The Court rejected every claim and affirmed both defendants’ convictions and Shavers’s 192-month sentence. The decision’s most significant doctrinal contribution lies in its application of Erlinger error analysis: the panel held that where a defendant admits the “separate occasions” facts through an un-objected-to Presentence Report (PSR), any Erlinger violation is harmless beyond a reasonable doubt.

2. Summary of the Judgment

  1. The district court’s finding—rather than the jury’s—of three qualifying prior drug felonies on different occasions violated the Sixth Amendment under Erlinger. However, the error was harmless because Shavers admitted the factual predicates by failing to object to the PSR, and no reasonable juror could find otherwise.
  2. Binding Eleventh Circuit precedent (Scott) foreclosed Shavers’s Commerce Clause attack on §922(g)(1).
  3. Likewise, precedent (Rozier; reaffirmed in Dubois) foreclosed his post-Bruen/Rahimi Second Amendment challenge.
  4. Jones’s Confrontation Clause claim, reviewed only for plain error, failed because he could not show that any alleged testimonial hearsay affected the verdict in light of overwhelming corroborative evidence.

3. Analysis

3.1 Precedents Cited and Their Influence

  • Erlinger v. United States, 602 U.S. 821 (2024) – Held that the “separate occasions” determination under §924(e)(1) is an element requiring jury proof beyond a reasonable doubt. Shavers invoked Erlinger to claim procedural error.
  • United States v. Rivers, 134 F.4th 1292 (11th Cir. 2025) – Applied Erlinger and declared such errors non-structural, subject to harmless-error review.
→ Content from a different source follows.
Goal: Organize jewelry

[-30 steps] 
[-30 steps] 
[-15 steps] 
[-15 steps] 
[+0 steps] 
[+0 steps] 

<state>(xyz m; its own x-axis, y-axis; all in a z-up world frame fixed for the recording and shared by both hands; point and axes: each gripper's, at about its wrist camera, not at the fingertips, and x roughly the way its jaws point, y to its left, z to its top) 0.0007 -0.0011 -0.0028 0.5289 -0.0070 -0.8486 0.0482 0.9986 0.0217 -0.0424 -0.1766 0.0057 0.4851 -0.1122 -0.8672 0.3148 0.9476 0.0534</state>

The Shavers panel followed Rivers in adopting harmless-error analysis.
  • Shepard v. United States, 544 U.S. 13 (2005) – Limits the documentary evidence a judge may consult when determining the fact of a prior conviction. The panel reiterated that Shepard documents cannot establish whether offenses occurred on different occasions.
  • Scott (11th Cir. 2001) – Upheld §922(g) under the Commerce Clause; remains binding.
  • Rozier (11th Cir. 2010), Dubois (11th Cir. 2025), Bruen (2022), Rahimi (2024) – Framework for Second Amendment analysis of felon-in-possession bans. Dubois recently reaffirmed the presumptive lawfulness of §922(g)(1).
  • Crawford / Davis line (Confrontation Clause) – Informs the “testimonial” inquiry applied to Jones’s evidentiary complaint.

3.2 Court’s Legal Reasoning

The opinion proceeds in three logical stages.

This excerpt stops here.